- **Description of the task**
Check each line of the entries below for the string "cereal"; copy every line where it appears.

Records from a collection
*** Block opens ***

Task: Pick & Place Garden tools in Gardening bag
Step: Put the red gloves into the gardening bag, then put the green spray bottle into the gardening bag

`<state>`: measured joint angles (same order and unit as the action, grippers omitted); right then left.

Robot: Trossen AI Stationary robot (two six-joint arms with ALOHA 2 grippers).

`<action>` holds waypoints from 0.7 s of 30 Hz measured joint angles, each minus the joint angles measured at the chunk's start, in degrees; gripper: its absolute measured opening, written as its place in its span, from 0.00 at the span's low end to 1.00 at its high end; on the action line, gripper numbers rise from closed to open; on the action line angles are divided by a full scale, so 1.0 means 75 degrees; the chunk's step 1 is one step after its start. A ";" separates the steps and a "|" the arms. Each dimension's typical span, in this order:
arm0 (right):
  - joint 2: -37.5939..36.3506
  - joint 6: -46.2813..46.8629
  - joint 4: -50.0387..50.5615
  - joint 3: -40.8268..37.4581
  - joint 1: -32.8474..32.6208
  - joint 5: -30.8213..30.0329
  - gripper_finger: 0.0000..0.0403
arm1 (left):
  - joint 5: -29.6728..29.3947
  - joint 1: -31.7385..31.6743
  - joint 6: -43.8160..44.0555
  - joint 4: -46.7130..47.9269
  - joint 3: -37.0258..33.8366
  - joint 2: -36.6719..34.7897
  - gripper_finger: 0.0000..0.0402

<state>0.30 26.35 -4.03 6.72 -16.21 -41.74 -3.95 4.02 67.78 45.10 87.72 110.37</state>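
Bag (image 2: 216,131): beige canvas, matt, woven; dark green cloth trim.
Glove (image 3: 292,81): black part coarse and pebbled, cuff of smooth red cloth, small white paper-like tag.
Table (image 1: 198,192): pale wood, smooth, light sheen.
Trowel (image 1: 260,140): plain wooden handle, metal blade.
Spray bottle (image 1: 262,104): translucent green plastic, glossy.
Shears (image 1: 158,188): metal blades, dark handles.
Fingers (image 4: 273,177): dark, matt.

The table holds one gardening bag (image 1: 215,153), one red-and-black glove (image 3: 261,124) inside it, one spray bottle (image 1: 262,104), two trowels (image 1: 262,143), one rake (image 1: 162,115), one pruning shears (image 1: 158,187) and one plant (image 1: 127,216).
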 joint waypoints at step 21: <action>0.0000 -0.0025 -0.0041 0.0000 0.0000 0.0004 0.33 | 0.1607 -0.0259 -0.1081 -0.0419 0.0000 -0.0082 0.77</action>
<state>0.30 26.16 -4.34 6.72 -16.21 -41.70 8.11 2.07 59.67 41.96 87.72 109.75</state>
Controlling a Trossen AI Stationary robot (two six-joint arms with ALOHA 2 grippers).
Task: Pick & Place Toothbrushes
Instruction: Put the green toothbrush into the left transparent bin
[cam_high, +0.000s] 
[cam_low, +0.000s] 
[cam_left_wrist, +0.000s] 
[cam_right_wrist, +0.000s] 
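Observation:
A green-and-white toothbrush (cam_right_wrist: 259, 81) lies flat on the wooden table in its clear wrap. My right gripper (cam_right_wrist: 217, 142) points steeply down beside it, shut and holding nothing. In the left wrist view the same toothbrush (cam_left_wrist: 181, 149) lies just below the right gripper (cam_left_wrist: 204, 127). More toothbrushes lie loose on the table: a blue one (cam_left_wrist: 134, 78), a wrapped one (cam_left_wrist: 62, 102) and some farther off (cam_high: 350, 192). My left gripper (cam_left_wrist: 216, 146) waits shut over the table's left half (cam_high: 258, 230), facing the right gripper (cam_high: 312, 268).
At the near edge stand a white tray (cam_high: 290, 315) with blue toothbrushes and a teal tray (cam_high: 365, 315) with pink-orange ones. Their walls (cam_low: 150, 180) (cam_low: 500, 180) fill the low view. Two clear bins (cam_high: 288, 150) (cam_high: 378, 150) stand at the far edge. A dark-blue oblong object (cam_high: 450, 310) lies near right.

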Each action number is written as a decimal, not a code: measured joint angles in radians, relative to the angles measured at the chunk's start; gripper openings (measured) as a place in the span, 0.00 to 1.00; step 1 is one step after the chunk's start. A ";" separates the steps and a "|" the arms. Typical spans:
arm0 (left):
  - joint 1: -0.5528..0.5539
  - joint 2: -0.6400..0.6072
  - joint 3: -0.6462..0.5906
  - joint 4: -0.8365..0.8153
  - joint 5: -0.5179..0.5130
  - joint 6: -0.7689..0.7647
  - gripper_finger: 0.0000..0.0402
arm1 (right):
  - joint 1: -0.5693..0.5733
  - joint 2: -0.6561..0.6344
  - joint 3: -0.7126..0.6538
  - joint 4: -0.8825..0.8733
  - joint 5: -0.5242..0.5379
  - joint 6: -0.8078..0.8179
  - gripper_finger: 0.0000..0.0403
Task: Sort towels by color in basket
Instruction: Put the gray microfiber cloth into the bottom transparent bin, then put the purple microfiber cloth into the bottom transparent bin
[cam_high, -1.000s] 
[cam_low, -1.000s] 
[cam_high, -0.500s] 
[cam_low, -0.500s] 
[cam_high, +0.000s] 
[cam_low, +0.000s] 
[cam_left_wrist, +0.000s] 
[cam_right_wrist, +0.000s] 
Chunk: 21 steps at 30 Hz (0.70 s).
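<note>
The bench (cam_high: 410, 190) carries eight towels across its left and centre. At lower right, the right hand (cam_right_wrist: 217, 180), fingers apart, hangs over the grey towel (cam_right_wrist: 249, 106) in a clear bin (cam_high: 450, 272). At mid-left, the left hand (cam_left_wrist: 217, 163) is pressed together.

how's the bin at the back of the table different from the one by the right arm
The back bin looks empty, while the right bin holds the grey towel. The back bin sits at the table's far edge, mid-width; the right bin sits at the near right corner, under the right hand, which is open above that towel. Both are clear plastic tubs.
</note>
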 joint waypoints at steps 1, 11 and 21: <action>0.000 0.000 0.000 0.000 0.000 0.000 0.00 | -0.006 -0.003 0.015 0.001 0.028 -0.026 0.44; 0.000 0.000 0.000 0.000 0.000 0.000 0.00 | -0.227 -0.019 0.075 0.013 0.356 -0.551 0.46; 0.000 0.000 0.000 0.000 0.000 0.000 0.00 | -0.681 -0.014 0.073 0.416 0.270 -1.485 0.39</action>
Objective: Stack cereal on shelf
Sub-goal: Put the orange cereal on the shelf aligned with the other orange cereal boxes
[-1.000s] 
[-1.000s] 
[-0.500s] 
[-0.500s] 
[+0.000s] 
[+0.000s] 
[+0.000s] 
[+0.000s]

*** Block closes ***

- **Response area**
Objective: Stack cereal on shelf
Sub-goal: Put the orange cereal on the shelf aligned with the other orange cereal boxes

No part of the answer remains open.